- Opening Delimiter -

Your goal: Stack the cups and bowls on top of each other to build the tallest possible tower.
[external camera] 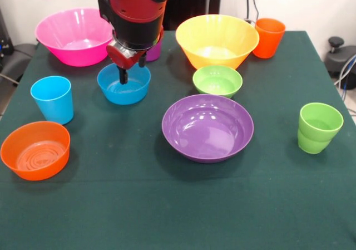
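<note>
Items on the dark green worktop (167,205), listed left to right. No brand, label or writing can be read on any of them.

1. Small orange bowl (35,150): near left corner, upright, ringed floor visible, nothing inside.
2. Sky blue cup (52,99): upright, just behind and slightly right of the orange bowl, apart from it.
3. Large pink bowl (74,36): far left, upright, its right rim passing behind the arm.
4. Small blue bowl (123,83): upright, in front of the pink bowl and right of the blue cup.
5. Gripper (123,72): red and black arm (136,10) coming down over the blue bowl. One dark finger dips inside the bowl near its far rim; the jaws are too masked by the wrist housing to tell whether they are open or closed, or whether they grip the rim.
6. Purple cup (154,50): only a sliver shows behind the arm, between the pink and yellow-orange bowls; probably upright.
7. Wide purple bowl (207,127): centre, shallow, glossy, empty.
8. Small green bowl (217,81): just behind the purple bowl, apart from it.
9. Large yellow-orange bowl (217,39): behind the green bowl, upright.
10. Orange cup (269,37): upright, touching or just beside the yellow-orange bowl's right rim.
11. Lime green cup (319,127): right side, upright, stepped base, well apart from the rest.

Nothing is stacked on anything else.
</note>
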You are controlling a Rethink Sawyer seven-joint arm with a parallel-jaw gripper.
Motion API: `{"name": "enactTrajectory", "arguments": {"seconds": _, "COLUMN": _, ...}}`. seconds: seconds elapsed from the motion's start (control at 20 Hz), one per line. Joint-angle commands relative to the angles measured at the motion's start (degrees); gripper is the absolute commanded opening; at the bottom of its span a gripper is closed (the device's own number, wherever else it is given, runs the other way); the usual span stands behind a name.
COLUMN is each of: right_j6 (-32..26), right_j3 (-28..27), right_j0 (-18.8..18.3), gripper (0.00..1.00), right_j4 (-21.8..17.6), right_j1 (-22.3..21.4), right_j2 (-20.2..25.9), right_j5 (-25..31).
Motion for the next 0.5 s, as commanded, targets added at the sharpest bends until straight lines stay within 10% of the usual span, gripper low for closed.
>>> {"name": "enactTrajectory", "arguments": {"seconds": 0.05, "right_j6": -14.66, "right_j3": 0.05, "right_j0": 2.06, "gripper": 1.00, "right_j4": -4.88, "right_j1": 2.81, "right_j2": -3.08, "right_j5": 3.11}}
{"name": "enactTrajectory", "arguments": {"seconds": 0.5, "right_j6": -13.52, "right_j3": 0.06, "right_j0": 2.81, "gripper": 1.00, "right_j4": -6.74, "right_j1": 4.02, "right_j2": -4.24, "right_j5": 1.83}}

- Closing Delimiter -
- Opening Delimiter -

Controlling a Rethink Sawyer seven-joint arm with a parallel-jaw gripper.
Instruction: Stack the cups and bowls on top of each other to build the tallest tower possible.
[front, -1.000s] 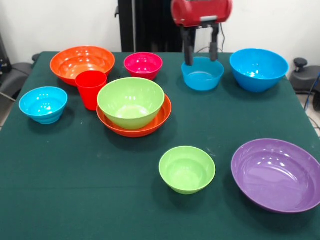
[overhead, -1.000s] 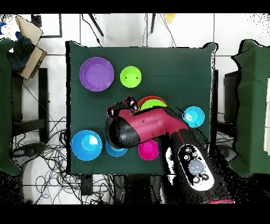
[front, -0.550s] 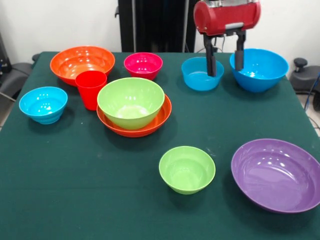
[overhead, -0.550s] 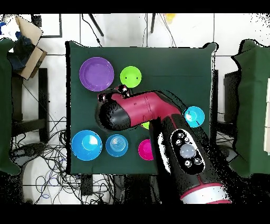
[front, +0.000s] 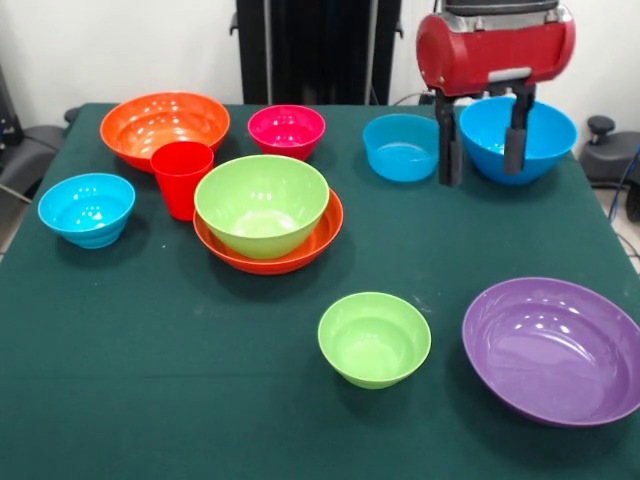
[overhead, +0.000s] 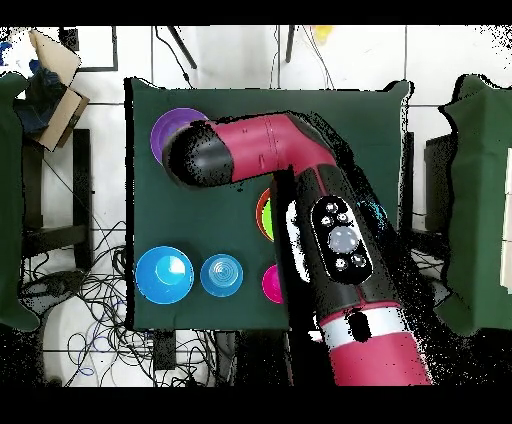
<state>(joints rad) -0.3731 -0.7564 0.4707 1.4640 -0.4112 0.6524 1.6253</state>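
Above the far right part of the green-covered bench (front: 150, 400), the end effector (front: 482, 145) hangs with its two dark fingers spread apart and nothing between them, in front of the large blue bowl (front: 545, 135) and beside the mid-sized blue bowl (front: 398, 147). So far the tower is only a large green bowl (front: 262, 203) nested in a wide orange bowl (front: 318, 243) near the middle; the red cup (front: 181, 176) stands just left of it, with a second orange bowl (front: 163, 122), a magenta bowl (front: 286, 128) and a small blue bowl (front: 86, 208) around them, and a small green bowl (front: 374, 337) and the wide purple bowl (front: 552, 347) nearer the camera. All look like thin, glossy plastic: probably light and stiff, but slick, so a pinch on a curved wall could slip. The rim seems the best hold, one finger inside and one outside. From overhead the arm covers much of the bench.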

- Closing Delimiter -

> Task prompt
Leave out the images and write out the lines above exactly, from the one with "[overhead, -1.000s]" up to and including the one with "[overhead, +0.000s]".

> Solution for this exercise
[overhead, -1.000s] 
[front, -0.550s] 
[overhead, -0.550s] 
[front, +0.000s] 
[overhead, +0.000s] 

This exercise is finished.